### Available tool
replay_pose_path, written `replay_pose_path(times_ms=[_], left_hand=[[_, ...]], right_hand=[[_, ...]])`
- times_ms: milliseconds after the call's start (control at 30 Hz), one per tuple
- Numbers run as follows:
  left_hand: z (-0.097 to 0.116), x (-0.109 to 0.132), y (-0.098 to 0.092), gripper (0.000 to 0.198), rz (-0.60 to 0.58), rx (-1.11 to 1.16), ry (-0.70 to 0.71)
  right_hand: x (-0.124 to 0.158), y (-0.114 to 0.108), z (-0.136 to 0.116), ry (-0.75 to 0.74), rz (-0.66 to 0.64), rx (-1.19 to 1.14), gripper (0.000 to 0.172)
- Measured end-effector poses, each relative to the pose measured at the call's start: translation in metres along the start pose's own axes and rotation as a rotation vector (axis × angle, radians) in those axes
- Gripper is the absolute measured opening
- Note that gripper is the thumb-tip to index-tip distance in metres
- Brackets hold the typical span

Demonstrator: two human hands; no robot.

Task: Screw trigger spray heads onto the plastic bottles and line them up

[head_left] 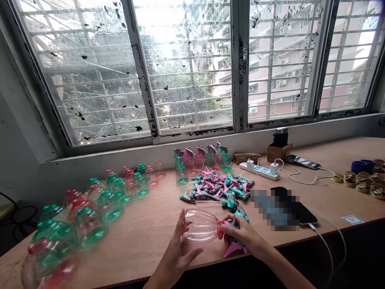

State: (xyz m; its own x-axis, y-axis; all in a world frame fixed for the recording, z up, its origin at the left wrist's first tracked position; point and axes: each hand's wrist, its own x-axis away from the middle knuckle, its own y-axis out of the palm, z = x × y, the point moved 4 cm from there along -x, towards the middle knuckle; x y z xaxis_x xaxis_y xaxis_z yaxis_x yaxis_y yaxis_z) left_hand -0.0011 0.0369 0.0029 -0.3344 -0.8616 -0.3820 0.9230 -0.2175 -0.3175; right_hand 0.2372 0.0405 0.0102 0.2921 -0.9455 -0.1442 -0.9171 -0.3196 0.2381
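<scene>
A clear pink spray bottle (201,226) lies sideways in the air above the table's front edge, its neck toward the right. My left hand (179,253) cups its base, fingers behind it and thumb below. At the neck, my right hand (245,235) grips a pink and grey spray head (232,245), whose trigger end hangs below the fingers. Whether the head is fully threaded on I cannot tell. Just beyond the hands is a pile of pink, teal and grey spray heads (215,186).
Several open green bottles (92,228) and red bottles (49,261) stand on the left of the wooden table (144,224). Bottles with heads fitted (201,158) stand by the window. A power strip (260,170), a charging phone (296,208) and gold-coloured parts (361,180) lie on the right.
</scene>
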Motion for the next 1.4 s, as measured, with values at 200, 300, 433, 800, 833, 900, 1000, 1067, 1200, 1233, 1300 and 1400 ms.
replay_pose_path(times_ms=[200, 300, 433, 800, 833, 900, 1000, 1067, 1200, 1233, 1300, 1400], left_hand=[[-0.002, -0.003, 0.000, 0.089, -0.021, 0.052, -0.026], [0.003, -0.003, 0.000, 0.087, -0.008, 0.035, -0.012], [0.008, 0.000, 0.001, 0.085, -0.033, 0.068, -0.011], [0.005, -0.003, -0.001, 0.081, -0.009, -0.001, 0.029], [0.006, -0.003, -0.002, 0.081, -0.005, -0.011, 0.036], [0.008, -0.003, -0.003, 0.081, -0.008, -0.004, 0.027], [0.011, -0.003, -0.003, 0.092, -0.014, 0.029, -0.017], [0.010, -0.003, -0.003, 0.095, -0.015, 0.058, -0.040], [0.003, -0.004, -0.002, 0.084, -0.024, 0.105, -0.027], [0.002, -0.004, -0.002, 0.083, -0.029, 0.098, -0.014], [0.003, -0.003, -0.002, 0.084, -0.031, 0.057, 0.009], [0.013, -0.001, -0.004, 0.085, -0.025, -0.030, 0.028]], right_hand=[[0.000, 0.000, 0.001, 0.004, 0.001, 0.014, 0.051], [0.000, -0.001, 0.001, -0.013, 0.001, 0.004, 0.049], [-0.001, -0.002, 0.002, -0.018, -0.001, 0.008, 0.048], [0.000, 0.000, 0.001, -0.007, -0.017, 0.017, 0.050], [0.000, 0.000, 0.000, -0.009, -0.017, 0.012, 0.050], [0.000, 0.001, -0.001, -0.007, -0.019, 0.003, 0.051], [0.000, 0.002, -0.001, -0.002, -0.025, -0.003, 0.051], [-0.001, 0.001, 0.000, -0.003, -0.030, -0.001, 0.050], [-0.001, 0.000, 0.002, 0.001, -0.038, 0.009, 0.048], [-0.001, 0.000, 0.002, 0.001, -0.038, 0.009, 0.048], [-0.001, -0.001, 0.002, -0.007, -0.033, 0.004, 0.047], [-0.001, -0.001, 0.001, -0.018, -0.037, 0.002, 0.046]])
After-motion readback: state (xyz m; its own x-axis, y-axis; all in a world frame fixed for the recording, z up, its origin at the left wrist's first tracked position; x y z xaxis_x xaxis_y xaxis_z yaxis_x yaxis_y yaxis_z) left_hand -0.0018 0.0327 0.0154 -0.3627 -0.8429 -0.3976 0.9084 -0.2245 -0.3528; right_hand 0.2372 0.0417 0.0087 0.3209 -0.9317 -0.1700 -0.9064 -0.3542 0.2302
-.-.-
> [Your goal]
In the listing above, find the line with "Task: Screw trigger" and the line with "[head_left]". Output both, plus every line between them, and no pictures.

> [Solution below]
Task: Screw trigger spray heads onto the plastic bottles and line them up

[head_left] 

Nothing further is needed for the exercise.